I feel that old familiar ache when I read the news these days, when I hear about violent mobs showing up at family-friendly events like Drag Queen Story Hour, shouting down gay people and innocent children with slurs and threats. These children are just being introduced to the world of queer acceptance and are already learning that it comes with pain. I feel the ache when I scroll through the Libs of Tiktok Twitter account, which sics violent mobs on queer people expressing themselves online. In other words, I hear the words of the fascists in Siege echoing through the news every day. 

“We are the ones with the guts to stand up and say what everyone else is afraid to say,” one of the members of the New Order snarls at the patrons of the Crypt. “A lot of people think they gotta sound liberal these days. Don’t think that means they like you perverts!” It could be, word for word, a tweet from any online troll who claims to be a defender of free speech, who in actuality is full of hate. It doesn’t occur to them that people can actually accept one another, truly, wholeheartedly, and not just because they’re told they must. The fascists in Siege may as well be accusing society of “virtue signaling,” or accusing the gay people at the Crypt of “grooming.” The language has evolved ever so slightly, but the hate remains.

One of the VHS covers for Siege gives away the game. The background is a gigantic police badge, and the tagline reads, “Their badge is a license to kill.” In the film’s final seconds, after the chaos of the deadly night has died down, after some of the protagonists have survived it, we learn that the New Order aren’t just people taking advantage of the lack of police. They are the police. The fascists who are violently imposing an order of compliance and subjugation on the population are police officers, taking advantage of the lack of oversight to act out their basest, most evil fantasies.

In this, as in many exploitation films, Siege has it both ways. The film successfully revels in the shock of its premise, thrilling viewers by asking them to consider a world where a lack of law enforcement means that citizens have to take up arms to protect themselves. But it isn’t just a vicious, brutal what-if scenario, meant to caution people against wishing the police didn’t exist. It’s a vicious, brutal warning, a plea for people to recognize that policing itself is rotten to the core.

Again, in the age of “Defund the Police,” Siege feels eerily prescient. We’re forced every day to reckon with the fact that policing is out of control, that officers given a badge and a gun feel that they can run amok in the streets, bending society to their will.

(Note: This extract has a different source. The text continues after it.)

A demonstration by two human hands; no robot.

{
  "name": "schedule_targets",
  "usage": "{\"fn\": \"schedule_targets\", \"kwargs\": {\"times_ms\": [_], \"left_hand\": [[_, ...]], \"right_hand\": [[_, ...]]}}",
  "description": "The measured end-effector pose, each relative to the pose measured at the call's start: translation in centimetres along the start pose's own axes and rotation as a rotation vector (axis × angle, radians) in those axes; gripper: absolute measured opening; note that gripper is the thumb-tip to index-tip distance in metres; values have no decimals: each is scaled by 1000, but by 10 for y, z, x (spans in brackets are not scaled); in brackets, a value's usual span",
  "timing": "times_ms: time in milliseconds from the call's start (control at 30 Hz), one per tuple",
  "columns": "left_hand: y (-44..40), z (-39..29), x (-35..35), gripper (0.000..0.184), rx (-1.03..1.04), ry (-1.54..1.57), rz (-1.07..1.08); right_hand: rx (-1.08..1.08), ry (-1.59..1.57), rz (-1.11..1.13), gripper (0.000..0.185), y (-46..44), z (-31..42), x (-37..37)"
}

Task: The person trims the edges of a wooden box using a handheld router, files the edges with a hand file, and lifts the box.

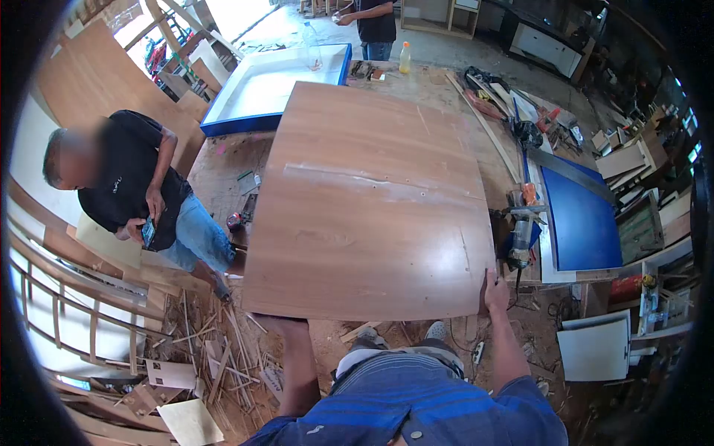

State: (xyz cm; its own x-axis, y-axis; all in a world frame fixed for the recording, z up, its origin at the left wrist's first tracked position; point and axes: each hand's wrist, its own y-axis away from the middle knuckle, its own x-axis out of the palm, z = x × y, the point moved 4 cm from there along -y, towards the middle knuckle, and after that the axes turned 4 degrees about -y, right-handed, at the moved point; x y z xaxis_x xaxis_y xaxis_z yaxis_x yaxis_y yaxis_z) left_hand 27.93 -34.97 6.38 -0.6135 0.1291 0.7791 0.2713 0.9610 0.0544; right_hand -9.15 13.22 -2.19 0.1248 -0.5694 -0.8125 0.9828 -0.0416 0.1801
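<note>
A large brown wood-grain panel (pixel 364 215) stretches out in front of me over the workbench, its near edge past the bench toward my body. Scratches, a pale worn strip and several small holes mark its face. My right hand (pixel 496 291) grips the panel's right edge near the close corner, thumb on the side. At the near left corner, my left hand (pixel 286 324) holds the panel from below; its fingers are hidden under the board. Just right of the panel, a power tool (pixel 520 241) lies on the bench.
A blue-edged white tray-like piece (pixel 253 85) rests at the bench's far left, a blue board (pixel 580 212) at the right. A yellow bottle (pixel 404 57) stands at the back. One person (pixel 126 171) at left holds a phone; another (pixel 375 26) stands behind. Wood scraps (pixel 216 357) litter the floor.
</note>
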Motion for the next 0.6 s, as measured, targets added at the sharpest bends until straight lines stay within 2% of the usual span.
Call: {"fn": "schedule_targets", "kwargs": {"times_ms": [67, 167, 200, 300, 367, 467, 500, 533, 567, 600], "left_hand": [[-1, -23, 45, 67, -14, 94, 47], [4, -50, 99, 69, 188, -185, -56], [9, -57, 119, 71, 181, -210, -77], [33, -74, 191, 78, 142, -255, -103], [58, -79, 236, 83, 84, -267, -74], [88, -66, 273, 74, 103, -273, 58], [100, -60, 281, 71, 85, -265, 87], [115, -54, 297, 61, 95, -183, 334], [132, -50, 314, 51, 173, -213, 442], [145, -42, 325, 47, 158, -187, 487]], "right_hand": [[29, -50, 68, 93, -2, -8, 12], [-7, -234, 32, 95, 9, -1, 21], [81, -203, 152, 99, 4, -4, 27], [-14, -316, 29, 88, -8, -32, 67], [33, -330, 113, 90, -9, -33, 72], [58, -290, 148, 91, -10, -38, 72], [-72, -313, 125, 89, -17, -32, 65], [-199, -335, 100, 86, -22, -29, 56], [-324, -353, 74, 84, -25, -28, 46], [-408, -508, 92, 84, -30, -17, 30]]}}
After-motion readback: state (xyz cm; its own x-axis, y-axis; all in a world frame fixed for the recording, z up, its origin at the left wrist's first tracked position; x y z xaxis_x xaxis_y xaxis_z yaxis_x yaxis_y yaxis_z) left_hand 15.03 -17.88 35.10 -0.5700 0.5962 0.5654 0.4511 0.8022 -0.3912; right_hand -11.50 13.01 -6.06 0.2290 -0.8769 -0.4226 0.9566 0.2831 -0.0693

We watch, feeling helpless, aching, as police officers protect the fascists who are attacking queer people, defending their right to threaten the lives and safety of oppressed minorities rather than standing up for the rights of queer people to exist without the constant threat of violence.

Siege also offers a way forward. If the police won’t be there for us—if, in fact, the police are actively complicit in our oppression—then we must protect not just ourselves but each other. Daniel is terrified of the evil that lurks outside the apartment door, occasionally hiding when the fascists manage to breach it, but that’s okay; other people are willing to put their lives and bodies on the line to protect him. And when push comes to shove, Daniel does stand up for himself, protecting his protectors as much as they sheltered him.

It’s comforting to watch a film like this, in an odd sort of way. It’s a welcome acknowledgment that violence against gay people does exist—that there are people out there willing to recognize it and confront it in the media rather than sweeping it under the rug or pretending that queer people have brought it upon ourselves. It seems strange to find comfort in a film that shows violence against queer people with such honesty, but Siege makes it feel survivable, in a way, by providing not just the problem but a solution. We remember the boy in the sailor suit and we know that we must survive.

Today, their city. Tomorrow…yours!” reads another tagline common to Siege posters. This sort of thing has come to our cities already, and has in fact been here for a very long time. What matters next is what we do about it. Siege suggests that we’ll be able to find a way out and through, and to keep the ache at bay, I have to believe it.